Gates’s successor, Leon Panetta, the former CIA director, had a record of opposing weapons systems and military action when he was a left-wing congressman from California. This was Panetta’s record:

  • Panetta in 1983 endorsed the nuclear weapons freeze, a concept backed by the Soviet Union which would have frozen in place a Soviet nuclear advantage in Europe.
  • Panetta supported a ban on the testing and deployment of new nuclear ballistic missiles.
  • Panetta opposed CIA covert operations to undermine the Communist Sandinista regime, calling Reagan’s support for the Nicaraguan freedom fighters a “dirty war.”
  • Panetta opposed the neutron bomb, an enhanced radiation weapon designed to counter a Soviet tank build-up in Europe.
  • Panetta opposed the B-1 bomber, which was funded under Reagan and is today a key part of the fleet.
  • While most members of Congress were saluting Reagan and our troops for liberating Grenada, Panetta criticized the Reagan action and warned against the dispatch of a U.S. naval task force to the vicinity of Cuba. “This is not a time to seek out new targets to flex our military muscle,” Panetta said.
  • Panetta opposed the MX “Peacekeeper” missile, arguing it would jeopardize arms negotiations with the Soviets. Reagan had warned that defunding the system would “weaken our ability to deter war…”
  • Yet, Gates pointed out in that AEI speech, “The Reagan build-up of the 1980s fielded a new generation of weapons platforms that continue to be the mainstay of the force today—the M1 tank, Bradley Fighting Vehicle, Apache and Black Hawk helicopters, Burke guided missile destroyers, F-15 fighters, and much more.”So Panetta was wrong on the Reagan buildup. But he has apparently not learned his lesson, as The New York Times reports that Panetta favors radical cuts in the size of the Army, even beyond what has been publicly reported, from 570,000 down to 490,000 troops.
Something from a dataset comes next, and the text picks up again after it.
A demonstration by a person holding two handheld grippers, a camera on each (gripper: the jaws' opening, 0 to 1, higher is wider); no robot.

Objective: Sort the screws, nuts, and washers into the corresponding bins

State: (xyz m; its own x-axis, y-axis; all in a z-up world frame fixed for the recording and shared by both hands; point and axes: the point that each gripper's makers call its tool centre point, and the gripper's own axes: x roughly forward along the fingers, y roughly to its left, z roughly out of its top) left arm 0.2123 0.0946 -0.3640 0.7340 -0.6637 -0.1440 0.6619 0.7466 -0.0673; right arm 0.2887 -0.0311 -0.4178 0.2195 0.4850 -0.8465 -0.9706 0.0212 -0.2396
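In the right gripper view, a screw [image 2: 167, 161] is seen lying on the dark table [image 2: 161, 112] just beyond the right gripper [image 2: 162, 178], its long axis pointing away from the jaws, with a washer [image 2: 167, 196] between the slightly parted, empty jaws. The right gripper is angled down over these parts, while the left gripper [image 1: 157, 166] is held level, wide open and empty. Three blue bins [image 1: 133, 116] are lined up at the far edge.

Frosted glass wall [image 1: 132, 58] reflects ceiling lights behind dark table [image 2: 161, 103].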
Panetta has been portrayed in some media as opposed to cuts, even while he unveils them.

But his real attitude toward America’s enemies was on display on the Jan. 8 edition of CBS’s “Face the Nation,” when he said about Iran, “Are they trying to develop a nuclear weapon? No.”

One day later, the International Atomic Energy Agency (IAEA) confirmed that Iran had begun uranium enrichment at a facility in the northern part of the country.

Two days later, the U.S. State Department issued a statement condemning Iran’s decision to begin those enrichment operations, saying it was “contrary to its obligations under multiple United Nations Security Council and International Atomic Energy Agency (IAEA) Board of Governors resolutions…The circumstances surrounding this latest action are especially troubling. Iran only declared the Qom facility to the IAEA after it was discovered by the international community following three years of covert construction. Iran has announced it intends to consolidate and increase its production of uranium enriched to a near 20 percent level at this facility. There is no plausible justification for this production. Such enrichment brings Iran a significant step closer to having the capability to produce weapons-grade highly enriched uranium.”

Appearing on the Sean Hannity program on Fox News, GOP Presidential candidate Rick Santorum said Panetta was “ignoring the facts.” Candidate Ron Paul, by contrast, agrees with Panetta.

While Iranian Press TV has showered lavish praise on Paul, it has attacked Santorum for criticizing Iran’s “peaceful” nuclear program.